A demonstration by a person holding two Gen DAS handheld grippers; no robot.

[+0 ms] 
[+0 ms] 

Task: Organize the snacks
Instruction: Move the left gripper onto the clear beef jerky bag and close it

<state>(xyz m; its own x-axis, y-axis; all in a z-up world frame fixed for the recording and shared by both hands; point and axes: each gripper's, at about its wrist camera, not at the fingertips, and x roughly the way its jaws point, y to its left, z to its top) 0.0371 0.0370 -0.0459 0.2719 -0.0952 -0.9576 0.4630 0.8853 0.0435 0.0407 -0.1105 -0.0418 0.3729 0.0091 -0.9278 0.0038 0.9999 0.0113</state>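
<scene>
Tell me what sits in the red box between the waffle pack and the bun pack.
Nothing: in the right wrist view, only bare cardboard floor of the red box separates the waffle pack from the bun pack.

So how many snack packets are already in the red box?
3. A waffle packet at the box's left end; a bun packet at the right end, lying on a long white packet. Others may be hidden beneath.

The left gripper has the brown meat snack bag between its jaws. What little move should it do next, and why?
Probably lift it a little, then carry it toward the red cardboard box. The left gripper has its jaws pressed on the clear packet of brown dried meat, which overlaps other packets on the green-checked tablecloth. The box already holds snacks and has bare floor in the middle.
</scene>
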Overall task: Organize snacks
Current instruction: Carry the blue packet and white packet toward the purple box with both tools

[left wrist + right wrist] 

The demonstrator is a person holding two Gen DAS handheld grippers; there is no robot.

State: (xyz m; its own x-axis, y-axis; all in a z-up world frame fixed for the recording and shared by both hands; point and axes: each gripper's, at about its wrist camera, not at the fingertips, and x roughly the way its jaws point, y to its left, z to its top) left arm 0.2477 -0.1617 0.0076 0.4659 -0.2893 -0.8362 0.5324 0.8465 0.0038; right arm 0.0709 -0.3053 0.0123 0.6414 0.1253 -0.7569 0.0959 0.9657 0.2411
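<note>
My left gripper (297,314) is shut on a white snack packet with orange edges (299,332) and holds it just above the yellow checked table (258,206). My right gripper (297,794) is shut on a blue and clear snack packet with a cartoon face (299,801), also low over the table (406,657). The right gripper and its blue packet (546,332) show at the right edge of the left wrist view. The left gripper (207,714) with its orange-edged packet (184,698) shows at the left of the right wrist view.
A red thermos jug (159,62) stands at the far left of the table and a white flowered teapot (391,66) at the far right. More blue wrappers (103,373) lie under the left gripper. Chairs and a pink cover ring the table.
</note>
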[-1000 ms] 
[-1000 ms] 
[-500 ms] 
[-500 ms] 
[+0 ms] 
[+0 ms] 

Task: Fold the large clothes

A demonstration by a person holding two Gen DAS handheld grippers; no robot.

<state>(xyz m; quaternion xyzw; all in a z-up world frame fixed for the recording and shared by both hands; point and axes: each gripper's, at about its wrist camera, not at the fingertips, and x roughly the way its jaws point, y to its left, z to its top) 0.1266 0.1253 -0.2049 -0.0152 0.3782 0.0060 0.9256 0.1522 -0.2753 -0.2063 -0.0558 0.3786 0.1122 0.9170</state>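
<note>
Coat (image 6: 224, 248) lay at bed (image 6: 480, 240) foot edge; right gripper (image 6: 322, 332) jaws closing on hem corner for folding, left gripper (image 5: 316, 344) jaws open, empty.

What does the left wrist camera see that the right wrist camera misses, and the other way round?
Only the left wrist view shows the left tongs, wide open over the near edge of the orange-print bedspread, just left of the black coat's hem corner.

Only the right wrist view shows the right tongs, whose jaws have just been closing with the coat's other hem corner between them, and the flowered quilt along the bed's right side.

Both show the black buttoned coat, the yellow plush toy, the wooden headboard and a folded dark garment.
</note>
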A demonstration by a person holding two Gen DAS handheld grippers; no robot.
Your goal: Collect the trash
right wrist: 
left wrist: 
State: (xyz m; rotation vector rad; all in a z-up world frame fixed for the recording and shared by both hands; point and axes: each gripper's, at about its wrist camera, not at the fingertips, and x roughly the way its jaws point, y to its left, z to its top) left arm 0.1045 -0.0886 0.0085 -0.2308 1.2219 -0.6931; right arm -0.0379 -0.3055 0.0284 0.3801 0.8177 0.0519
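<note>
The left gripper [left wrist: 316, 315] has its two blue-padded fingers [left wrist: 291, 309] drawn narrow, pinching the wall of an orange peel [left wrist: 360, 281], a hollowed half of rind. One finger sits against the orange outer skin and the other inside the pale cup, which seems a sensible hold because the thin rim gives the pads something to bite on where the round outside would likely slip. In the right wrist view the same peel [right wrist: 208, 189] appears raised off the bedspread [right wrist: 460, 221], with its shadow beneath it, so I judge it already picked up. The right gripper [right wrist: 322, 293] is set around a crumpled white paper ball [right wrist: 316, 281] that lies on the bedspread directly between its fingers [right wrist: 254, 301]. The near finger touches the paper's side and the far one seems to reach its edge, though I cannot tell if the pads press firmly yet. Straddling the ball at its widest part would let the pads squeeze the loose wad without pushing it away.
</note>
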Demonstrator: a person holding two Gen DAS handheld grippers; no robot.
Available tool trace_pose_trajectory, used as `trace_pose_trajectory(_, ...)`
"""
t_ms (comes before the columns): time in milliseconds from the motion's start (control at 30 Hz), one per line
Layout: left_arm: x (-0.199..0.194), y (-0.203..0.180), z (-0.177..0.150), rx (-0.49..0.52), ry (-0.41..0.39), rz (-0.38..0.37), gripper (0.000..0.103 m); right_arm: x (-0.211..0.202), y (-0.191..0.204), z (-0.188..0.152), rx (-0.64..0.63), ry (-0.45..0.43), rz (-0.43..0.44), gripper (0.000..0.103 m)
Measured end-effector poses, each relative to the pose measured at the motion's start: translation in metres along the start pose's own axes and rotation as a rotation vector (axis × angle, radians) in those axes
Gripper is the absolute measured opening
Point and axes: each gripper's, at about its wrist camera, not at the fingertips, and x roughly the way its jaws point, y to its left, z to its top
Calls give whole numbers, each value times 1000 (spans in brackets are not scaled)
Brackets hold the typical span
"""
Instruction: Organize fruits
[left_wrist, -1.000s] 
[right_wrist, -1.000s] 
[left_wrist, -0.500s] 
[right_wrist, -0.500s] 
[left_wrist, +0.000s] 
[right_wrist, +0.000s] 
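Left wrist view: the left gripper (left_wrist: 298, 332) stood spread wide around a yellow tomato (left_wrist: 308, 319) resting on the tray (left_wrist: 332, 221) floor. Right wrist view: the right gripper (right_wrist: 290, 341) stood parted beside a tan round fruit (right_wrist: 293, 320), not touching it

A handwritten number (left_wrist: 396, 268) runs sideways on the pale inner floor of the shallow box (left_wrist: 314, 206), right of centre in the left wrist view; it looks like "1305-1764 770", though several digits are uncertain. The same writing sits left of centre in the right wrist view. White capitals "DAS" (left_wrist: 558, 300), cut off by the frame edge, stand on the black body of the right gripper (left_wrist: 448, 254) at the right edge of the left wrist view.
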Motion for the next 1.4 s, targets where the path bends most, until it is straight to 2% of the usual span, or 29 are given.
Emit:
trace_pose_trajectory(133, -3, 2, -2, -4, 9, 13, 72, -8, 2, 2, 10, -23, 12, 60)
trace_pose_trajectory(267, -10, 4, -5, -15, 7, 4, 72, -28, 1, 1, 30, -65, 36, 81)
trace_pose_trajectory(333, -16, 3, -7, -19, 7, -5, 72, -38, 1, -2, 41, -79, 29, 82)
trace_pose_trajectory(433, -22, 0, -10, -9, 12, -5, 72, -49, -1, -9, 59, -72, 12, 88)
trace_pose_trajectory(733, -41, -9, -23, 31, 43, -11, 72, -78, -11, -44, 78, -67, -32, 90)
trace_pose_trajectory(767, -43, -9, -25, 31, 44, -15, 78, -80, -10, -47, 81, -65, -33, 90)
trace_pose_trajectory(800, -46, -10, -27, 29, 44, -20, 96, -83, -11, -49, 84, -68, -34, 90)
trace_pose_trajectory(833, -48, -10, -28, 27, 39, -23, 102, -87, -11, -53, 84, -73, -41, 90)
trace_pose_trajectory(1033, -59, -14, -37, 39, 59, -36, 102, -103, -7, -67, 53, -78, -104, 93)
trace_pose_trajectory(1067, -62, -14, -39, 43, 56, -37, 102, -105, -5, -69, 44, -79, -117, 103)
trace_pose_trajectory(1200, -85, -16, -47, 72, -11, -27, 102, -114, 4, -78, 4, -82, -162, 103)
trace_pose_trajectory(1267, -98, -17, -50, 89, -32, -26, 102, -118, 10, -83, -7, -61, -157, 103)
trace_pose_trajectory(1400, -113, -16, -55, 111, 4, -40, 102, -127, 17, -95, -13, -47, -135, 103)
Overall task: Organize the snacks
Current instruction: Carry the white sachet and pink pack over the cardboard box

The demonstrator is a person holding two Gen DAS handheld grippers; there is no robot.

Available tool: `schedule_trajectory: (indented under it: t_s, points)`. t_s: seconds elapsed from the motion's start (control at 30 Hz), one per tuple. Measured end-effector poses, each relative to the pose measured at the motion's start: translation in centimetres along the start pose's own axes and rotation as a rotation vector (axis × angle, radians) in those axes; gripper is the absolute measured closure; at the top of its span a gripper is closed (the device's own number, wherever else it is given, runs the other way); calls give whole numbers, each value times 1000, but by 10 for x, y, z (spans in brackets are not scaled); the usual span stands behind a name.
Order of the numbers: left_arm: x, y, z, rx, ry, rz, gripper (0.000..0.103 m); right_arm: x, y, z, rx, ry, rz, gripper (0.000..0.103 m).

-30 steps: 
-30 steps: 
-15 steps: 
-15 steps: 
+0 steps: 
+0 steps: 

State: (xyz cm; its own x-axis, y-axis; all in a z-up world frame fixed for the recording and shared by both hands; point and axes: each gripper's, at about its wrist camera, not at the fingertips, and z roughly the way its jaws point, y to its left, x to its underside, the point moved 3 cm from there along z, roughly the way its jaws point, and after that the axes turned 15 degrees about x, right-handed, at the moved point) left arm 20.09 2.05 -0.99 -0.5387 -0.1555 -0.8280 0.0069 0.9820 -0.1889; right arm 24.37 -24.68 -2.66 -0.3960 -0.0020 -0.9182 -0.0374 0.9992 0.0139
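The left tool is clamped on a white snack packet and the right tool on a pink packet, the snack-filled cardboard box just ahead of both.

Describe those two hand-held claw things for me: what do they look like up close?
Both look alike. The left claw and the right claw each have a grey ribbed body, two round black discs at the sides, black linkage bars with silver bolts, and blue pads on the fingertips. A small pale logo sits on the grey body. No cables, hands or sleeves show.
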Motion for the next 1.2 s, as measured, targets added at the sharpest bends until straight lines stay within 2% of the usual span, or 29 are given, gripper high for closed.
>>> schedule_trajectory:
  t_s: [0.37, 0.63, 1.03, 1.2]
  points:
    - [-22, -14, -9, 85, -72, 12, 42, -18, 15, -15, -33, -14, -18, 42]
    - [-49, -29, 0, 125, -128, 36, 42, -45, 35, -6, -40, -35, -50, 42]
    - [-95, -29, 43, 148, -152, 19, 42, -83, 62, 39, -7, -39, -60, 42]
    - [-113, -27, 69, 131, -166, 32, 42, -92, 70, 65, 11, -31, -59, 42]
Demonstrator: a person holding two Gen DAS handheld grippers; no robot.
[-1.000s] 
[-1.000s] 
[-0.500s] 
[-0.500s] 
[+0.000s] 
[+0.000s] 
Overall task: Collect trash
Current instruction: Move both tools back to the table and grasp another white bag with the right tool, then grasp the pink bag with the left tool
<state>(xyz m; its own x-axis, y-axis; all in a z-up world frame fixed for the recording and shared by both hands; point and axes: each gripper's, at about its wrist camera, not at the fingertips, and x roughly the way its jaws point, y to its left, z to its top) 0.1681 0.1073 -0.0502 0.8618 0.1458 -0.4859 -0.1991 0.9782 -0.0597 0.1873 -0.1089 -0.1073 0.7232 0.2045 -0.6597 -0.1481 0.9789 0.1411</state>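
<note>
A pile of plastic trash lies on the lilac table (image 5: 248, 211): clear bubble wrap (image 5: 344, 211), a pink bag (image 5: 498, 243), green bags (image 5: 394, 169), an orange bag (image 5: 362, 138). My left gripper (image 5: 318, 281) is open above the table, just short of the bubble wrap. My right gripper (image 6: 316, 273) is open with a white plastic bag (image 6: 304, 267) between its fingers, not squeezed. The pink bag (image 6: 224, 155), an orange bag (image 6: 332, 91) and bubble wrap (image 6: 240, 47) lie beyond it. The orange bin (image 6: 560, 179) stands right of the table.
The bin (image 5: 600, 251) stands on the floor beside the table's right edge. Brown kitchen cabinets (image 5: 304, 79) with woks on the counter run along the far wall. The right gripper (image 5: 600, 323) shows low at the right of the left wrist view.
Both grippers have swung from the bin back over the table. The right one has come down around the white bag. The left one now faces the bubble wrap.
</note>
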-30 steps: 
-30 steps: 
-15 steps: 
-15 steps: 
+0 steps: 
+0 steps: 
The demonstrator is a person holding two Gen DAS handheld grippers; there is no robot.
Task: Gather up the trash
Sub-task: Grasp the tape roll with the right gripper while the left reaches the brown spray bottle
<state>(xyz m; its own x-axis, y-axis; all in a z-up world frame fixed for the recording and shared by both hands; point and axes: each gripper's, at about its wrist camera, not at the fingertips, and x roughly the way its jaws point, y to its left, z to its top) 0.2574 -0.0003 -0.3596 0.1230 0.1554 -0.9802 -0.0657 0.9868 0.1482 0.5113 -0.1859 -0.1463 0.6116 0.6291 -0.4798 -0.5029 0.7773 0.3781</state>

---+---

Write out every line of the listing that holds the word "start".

SOLUTION TO THE EXERCISE
t_ms (comes before the columns): time in milliseconds from the motion's start (control at 30 Hz), one per line
Measured end-effector poses, each relative to the pose measured at the motion's start: translation in metres along the start pose's own axes and rotation as a rotation vector (axis × angle, radians) in those axes
Available tool: `schedule_trajectory: (indented under it: t_s, points)`. t_s: seconds elapsed from the motion's start (control at 30 Hz), one per tuple. Measured end-effector poses, each relative to the pose measured at the motion's start: translation in centimetres along the start pose's own axes and rotation as a rotation vector (axis × angle, radians) in those axes; gripper is the absolute measured closure; at the top of its span a gripper is closed (the device's own number, wherever else it is given, runs the other way); calls give whole numbers, each value times 1000, but by 10 for x, y, z (spans in brackets are not scaled); the usual span stands behind a name.

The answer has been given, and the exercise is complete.